Мне вспоминается не эта тоненькая книжонка, а стол, вернее, маленький круглый столик красного дерева на одной ножке, за которым я исписывал страницы мелким, почти бисерным почерком.
Один из моих тогдашних друзей, сохранивший рукопись, о которой я начисто позабыл, несколько лет тому назад любезно прислал мне ее. Я был поражен, обнаружив, что за столь долгие годы мой почерк совершенно не изменился: он остался таким же мелким, тонким и четким.
Худощавый длинноволосый молодой человек в широкополой черной шляпе и большом галстуке-бабочке, выбивающемся из-под дешевого макинтоша, выходит в толпе приезжих из Северного вокзала. Едва светает.
Он оглядывается по сторонам, всматривается в облик незнакомого ему Парижа. Льет дождь, на улицах мрачно и холодно. Прохожие — голова наклонена, руки в карманах — стараются прибавить шагу.

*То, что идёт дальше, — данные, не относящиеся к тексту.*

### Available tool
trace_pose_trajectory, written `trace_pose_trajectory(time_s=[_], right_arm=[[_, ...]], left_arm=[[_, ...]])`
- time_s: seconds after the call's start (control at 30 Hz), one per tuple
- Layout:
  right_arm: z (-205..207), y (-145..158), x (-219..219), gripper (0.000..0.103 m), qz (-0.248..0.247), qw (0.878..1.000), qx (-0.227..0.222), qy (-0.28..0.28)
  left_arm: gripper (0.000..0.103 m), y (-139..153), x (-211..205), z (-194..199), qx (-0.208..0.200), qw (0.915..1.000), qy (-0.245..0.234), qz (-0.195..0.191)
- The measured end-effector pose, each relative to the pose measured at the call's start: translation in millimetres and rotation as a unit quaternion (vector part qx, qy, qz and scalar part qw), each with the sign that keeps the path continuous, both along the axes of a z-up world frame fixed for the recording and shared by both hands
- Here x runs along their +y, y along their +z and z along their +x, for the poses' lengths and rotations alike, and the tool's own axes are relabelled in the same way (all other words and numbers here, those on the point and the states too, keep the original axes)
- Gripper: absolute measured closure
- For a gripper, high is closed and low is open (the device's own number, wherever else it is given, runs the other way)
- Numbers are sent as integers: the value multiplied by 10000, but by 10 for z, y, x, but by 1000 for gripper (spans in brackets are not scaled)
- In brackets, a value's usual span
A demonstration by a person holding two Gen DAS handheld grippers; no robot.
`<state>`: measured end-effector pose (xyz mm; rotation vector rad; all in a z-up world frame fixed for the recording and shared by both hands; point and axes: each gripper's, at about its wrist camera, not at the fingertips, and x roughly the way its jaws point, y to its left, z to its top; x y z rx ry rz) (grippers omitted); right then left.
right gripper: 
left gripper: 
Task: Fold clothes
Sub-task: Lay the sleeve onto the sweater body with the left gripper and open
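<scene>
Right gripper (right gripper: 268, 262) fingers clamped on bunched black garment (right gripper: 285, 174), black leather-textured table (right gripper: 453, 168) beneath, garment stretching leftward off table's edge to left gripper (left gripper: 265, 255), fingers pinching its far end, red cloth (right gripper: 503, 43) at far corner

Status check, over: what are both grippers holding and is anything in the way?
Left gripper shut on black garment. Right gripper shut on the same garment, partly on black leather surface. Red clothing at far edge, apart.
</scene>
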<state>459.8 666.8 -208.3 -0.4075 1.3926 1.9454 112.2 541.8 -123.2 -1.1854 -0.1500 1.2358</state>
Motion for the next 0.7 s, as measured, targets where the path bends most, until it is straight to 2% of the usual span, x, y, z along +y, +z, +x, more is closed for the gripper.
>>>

В одной руке у молодого человека чемодан из искусственной кожи, перетянутый ремнем, так как замок сломан. В другой — сверток в толстой оберточной бумаге.
Даже не прочитав, как называется бульвар, юноша пускается в путь. На дверях первой же гостиницы, перед которой он останавливается, висит табличка: «Мест нет». На второй, на третьей — то же самое. Рядом с каждой одинаковые доски под мрамор: «Комнаты на сутки, неделю или месяц. Водопровод, центральное отопление».
Время от времени приезжий перекладывает чемодан из руки в руку и продолжает подниматься по бульвару.
У моста — не то железной дороги, не то надземки — пешеход сворачивает влево к Монмартру. По-прежнему всюду гостиницы, доски под мрамор и объявления: «Мест нет».
Но вот на бульваре Рошешуар ему попадается маленькое узкое здание без предупредительной таблички. Молодой человек входит. В клетушке под лестницей — небритый старик в войлочных туфлях. Он окидывает клиента оценивающим взглядом.
— Комната на месяц найдется?
Старик молча кивает.
— Сколько?
— Пятьдесят франков.
Декабрь 1922 года. Пятьдесят франков не по карману приезжему. Подхватив чемодан и сверток, он продолжает путь. Площадь Пигаль, площадь Бланш. Названия чаруют слух, но перед глазами все те же вылинявшие от дождя фасады. Мельничные крылья над «Мулен-Руж» не вертятся. Они словно застыли в воздухе.
Можно подумать, что все владельцы гостиниц в сговоре. Мест либо нет, либо они слишком дороги.
Открытое пространство, забитое трамваями, автобусами, такси, фиакрами. Площадь Клиши.
Дальше бульвар Батиньоль, где уже не так шумно и по обеим сторонам тянутся деревья. Справа коротенькая улица Лайкре и на ней гостиница без неприветливого уведомления: «Мест нет».
— Найдется номер?
— На сутки или на месяц?
— На месяц.
Клиента долго разглядывают, потом снисходительно бросают:
— Следуйте за мной.
До четвертого этажа белая лестница устлана красным ковром. Выше ковра нет, но женщина в домашнем халате продолжает подниматься. Они доходят до мансард со скошенным потолком, и женщина отворяет одну из них.
— Надеюсь, с вами никого?
— Да, никого.
Железная койка, бамбуковый умывальник с выщербленным тазом, два стула, голый пол. Это все.
— Сколько?
— Двадцать пять франков.
Молодой человек со вздохом облегчения опускает чемодан и сверток на стул.
— Деньги вперед.
Юноша роется в бумажнике. В Льеже он предусмотрительно запасся французскими купюрами.
Когда он спускается вниз, атмосфера уже кажется ему не столь мрачной. Кров он нашел. А сейчас испытывает голод. Он привык получать на завтрак яичницу с салом, поджаренный хлеб с маслом, сыр.
Он входит в бар, заказывает кофе и поглядывает на стойку, где красуется корзина хрустящих рогаликов.
— Один рогалик, пожалуйста.
— Возьмите сами.
Он берет. Ест. Вкус у рогалика просто замечательный. Вот оно, первое приятное впечатление от Парижа! Молодой человек просит позволения взять второй рогалик, и хозяин в синем переднике лишь недоуменно пожимает плечами. Рабочие в белых халатах оборачиваются и смотрят на странного посетителя.
Второй рогалик… Третий… Он пожирает их. Ему кажется, что он впервые в жизни испытывает такой голод. Дважды он заказывает кофе: здесь его подают в крошечных чашечках.
Насытившись, молодой человек набивает трубку и осведомляется:
— Сколько с меня?
— Сколько рогаликов?
— Дюжина.
Хозяин явно не в духе.
— Бросьте трепаться. Я спрашиваю, сколько рогаликов вы съели.